Figure 7 summarizes the proportion of active buyers and non-buyers who found the various application-related activities either very easy or easy. As shown, overall, the vast majority of the active buyers and non-buyers found the process to be easy. In fact, almost everyone who requested an application received one. However, once received, non-buyers had a more difficult time reading through and understanding the materials, as well as answering the health questions. They also were significantly less likely to get their questions answered easily. These finding would suggest that overall experience with the application process likely has an effect on the ultimate buying decision.

Figure 7: Proportion of Active Buyers and Non-Buyers Who Found Application Process Activities Easy
Bar Chart: Proportion of Active Buyers and Non-Buyers Who Found Application Process Activities Easy
Source: Analysis of data from the Federal Long-Term Care Insurance Program, 2003. Respondents who indicated they did not do an activity were removed from the analysis.

2. Retired Sample

Figure 8 shows that the majority of the retired sample also seemed to find the application process an easy one, however the same significant differences are evident with respect to buyers and non-buyers, again suggesting that experience with the application process likely affects the buying decision.

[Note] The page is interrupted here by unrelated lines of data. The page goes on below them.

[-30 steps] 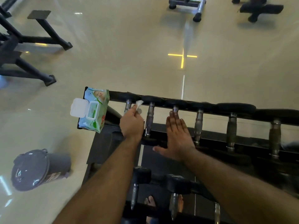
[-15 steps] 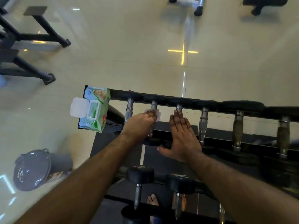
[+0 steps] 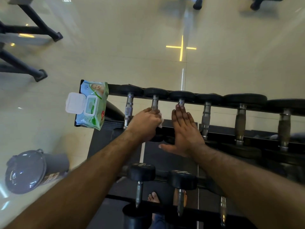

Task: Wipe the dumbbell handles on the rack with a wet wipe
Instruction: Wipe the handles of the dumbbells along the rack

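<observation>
The wet wipe (image 3: 160, 119) is wrapped around the handle of the second dumbbell (image 3: 154, 103) from the left on the top row of the rack (image 3: 214, 129). Only a small white corner of it shows, at the right side of the left hand (image 3: 145, 123). The left hand grips this handle with curled fingers, the wipe between palm and metal. The right hand (image 3: 184, 129) lies flat with straight fingers together on the third dumbbell (image 3: 181, 97); its fingertips (image 3: 179, 107) reach almost to the far weight head, and the thumb points to the left. The first dumbbell handle (image 3: 129, 108) is free, just beside the left hand. At the left end of the rack rests a pack of wet wipes (image 3: 92, 104) with its white lid (image 3: 74, 103) open. A lower row holds more dumbbells (image 3: 140, 176). On the floor at the left stands a grey bin (image 3: 31, 171) with a closed lid.
</observation>
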### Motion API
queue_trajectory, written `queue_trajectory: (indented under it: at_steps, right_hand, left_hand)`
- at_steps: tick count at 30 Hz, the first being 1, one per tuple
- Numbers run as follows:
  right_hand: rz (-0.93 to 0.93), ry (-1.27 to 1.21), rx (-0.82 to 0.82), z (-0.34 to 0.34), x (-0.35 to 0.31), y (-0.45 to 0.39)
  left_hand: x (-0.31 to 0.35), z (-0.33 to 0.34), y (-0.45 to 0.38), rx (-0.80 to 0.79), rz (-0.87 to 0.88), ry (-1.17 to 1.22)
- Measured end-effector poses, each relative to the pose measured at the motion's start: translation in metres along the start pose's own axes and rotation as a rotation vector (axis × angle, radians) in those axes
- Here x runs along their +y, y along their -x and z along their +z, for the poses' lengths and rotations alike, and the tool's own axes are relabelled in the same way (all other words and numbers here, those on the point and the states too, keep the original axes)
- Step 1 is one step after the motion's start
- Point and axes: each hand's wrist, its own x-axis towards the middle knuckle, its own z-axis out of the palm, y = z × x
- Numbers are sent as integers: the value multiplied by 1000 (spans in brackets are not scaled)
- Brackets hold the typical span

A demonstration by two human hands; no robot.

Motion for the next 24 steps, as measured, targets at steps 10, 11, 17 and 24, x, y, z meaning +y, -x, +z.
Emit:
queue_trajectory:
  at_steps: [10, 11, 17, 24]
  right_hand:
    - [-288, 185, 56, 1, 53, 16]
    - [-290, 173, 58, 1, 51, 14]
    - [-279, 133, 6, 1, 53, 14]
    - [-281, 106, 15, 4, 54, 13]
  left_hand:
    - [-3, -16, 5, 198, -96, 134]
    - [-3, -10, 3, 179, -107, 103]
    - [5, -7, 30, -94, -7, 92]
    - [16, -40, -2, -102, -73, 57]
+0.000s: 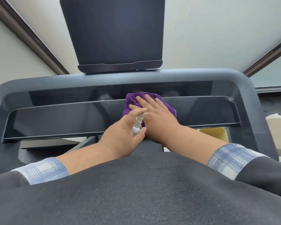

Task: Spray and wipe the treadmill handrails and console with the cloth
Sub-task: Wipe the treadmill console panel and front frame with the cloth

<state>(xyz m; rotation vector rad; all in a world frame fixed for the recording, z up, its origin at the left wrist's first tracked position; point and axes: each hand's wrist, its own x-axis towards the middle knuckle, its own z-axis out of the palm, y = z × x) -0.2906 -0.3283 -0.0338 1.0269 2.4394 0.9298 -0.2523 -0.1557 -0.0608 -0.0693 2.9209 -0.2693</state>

Figure 8: Proportion of Retired Buyers and Non-Buyers Who Found Application Process Activities Easy
Bar Chart: Proportion of Retired Buyers and Non-Buyers Who Found Application Process Activities Easy
Source: Analysis of data from the Federal Long-Term Care Insurance Program, 2003. Respondents who indicated they did not do an activity were removed from the analysis.

V. CONCLUSIONS

For the most part, the differences between buyers, non-buyers and non-responders of the FLTCIP are those one would expect. Active buyers are traditionally older, less likely to have children living nearby, and tend to be better educated and to be wealthier, while retired buyers are younger (than retired non-buyers and non-responders), more educated and wealthier.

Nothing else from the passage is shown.